Obwohl das Projekt Desertec noch in den Windeln steckt, ist längst ein heftiger Streit darum entbrannt. Beteiligt sind neben Politikern jeder Couleur und Gesinnung, auch Wirtschaftsfachleute, Unternehmer, Umwelt- und Klimaschützer und natürlich jede Menge Lobbyisten aus der Energiebranche.
Während die Befürworter der Vision die Vorzüge des Plans wie eine CO2-freie Energieerzeugung oder die Schaffung von Arbeitsplätzen loben, ist das Projekt Wüstenstrom für viele andere unausgegoren, schlecht vorbereitet oder schlicht undurchführbar.
Begeisterung bei Angela Merkel
Durchaus angetan von Desertec zeigte sich Bundesumweltminister Sigmar Gabriel: „In Afrika und Ländern des Mittleren Ostens bergen die erneuerbaren Energien ein enormes Potenzial. Dieses Potenzial kann mittels solarthermischer Kraftwerke erschlossen werden. Die Errichtung solcher Kraftwerke in Verbindung mit einem Stromverbund im Mittelmeerraum liegt im europäischen Interesse.“
Er sieht aber durchaus auch noch einige Probleme bei der 400 Milliarden Euro teuren Initiative: „Noch sind die solarthermischen Kraftwerke und der Stromverbund eine Vision.

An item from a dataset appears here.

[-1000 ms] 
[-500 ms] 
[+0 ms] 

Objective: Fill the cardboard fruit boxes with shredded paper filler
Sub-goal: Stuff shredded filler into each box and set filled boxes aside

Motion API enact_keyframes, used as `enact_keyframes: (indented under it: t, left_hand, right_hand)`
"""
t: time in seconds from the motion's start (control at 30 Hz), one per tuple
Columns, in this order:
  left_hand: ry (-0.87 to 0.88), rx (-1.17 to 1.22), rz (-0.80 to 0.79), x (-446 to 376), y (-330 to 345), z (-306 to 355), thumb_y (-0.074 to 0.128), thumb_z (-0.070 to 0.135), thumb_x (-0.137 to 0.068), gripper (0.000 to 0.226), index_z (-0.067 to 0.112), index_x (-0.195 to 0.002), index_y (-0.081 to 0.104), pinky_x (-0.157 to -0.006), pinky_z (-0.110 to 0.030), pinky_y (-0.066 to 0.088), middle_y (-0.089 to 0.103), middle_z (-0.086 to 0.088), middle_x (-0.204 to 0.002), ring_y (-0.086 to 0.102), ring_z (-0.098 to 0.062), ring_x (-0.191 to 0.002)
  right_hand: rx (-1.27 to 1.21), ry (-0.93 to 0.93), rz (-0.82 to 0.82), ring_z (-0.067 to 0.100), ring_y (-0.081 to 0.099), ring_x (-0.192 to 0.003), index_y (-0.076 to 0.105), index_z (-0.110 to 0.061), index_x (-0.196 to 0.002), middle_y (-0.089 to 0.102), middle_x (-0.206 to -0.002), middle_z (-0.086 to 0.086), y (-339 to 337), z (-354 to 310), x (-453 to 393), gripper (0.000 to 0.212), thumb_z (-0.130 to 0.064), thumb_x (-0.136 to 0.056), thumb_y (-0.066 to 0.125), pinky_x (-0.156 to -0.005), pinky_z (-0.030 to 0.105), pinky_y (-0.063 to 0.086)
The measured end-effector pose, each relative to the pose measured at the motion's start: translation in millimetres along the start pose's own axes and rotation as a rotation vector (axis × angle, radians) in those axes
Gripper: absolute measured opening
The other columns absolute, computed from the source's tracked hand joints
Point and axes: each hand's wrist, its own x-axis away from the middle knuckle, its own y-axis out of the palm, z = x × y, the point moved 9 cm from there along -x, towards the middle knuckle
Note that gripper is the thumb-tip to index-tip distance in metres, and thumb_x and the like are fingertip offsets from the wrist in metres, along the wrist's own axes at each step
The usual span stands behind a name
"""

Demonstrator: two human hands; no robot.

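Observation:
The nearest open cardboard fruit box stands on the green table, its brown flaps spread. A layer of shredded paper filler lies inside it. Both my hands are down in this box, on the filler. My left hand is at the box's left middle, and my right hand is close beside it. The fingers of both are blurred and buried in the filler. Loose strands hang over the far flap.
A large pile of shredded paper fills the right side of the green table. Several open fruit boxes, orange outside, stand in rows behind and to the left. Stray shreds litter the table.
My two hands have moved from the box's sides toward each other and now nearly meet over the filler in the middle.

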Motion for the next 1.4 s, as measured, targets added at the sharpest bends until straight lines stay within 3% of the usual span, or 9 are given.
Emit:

Die Realisierung dieses Vorhabens ist sehr ambitioniert und bedarf erheblicher finanzieller Anstrengungen.“ Desertec-Anhänger sind neben Gabriel unter anderem Bundeskanzlerin Angela Merkel – „Ich bin begeistert von visionären Projekten wie zum Beispiel ‚Desertec‘“ -, Greenpeace und die meisten Umweltminister der Bundesländer.
Fata Morgana und Subventionsruine
Zu den massiven Gegnern des Projektes zählt dagegen der SPD-Politiker Hermann Scheer: In einer extra herausgegebenen Pressemitteilung bezweifelt er, „dass die von Desertec angegebenen Investitionskosten und Zeiträume tatsächlich eingelöst werden können. Die Kostenfaktoren unter den Randbedingungen von Wüstenkraftwerken […] werden grob unterschätzt, ebenso wie die Kosten und die Umsetzungsschwierigkeiten des Baus von mehreren Übertragungsnetzen durch mehrere Länder.“ Sein Fazit: „Das Desertec-Projekt kann zu einer großen Subventionsruine werden und sich als ‚Fata Morgana‘ erweisen […].“
Wenig begeistert sind auch der Chef des Energiekonzerns Vattenfall, Lars Josefsson, der Vorsitzende der Deutschen Energie-Agentur, Stephan Kohler, und zumindest Teile der Grünen, die sich normalerweise ja den Ausbau der Erneuerbaren Energien auf die Fahne geschrieben haben. So sagte der Fraktionschef der Partei in NRW, Reiner Priggen, in der WAZ: „Der weitere Ausbau der erneuerbaren Energien in Deutschland würde dadurch massiv abgebremst. […] Da sind Projekte, die nur die großen Energiekonzerne stemmen können.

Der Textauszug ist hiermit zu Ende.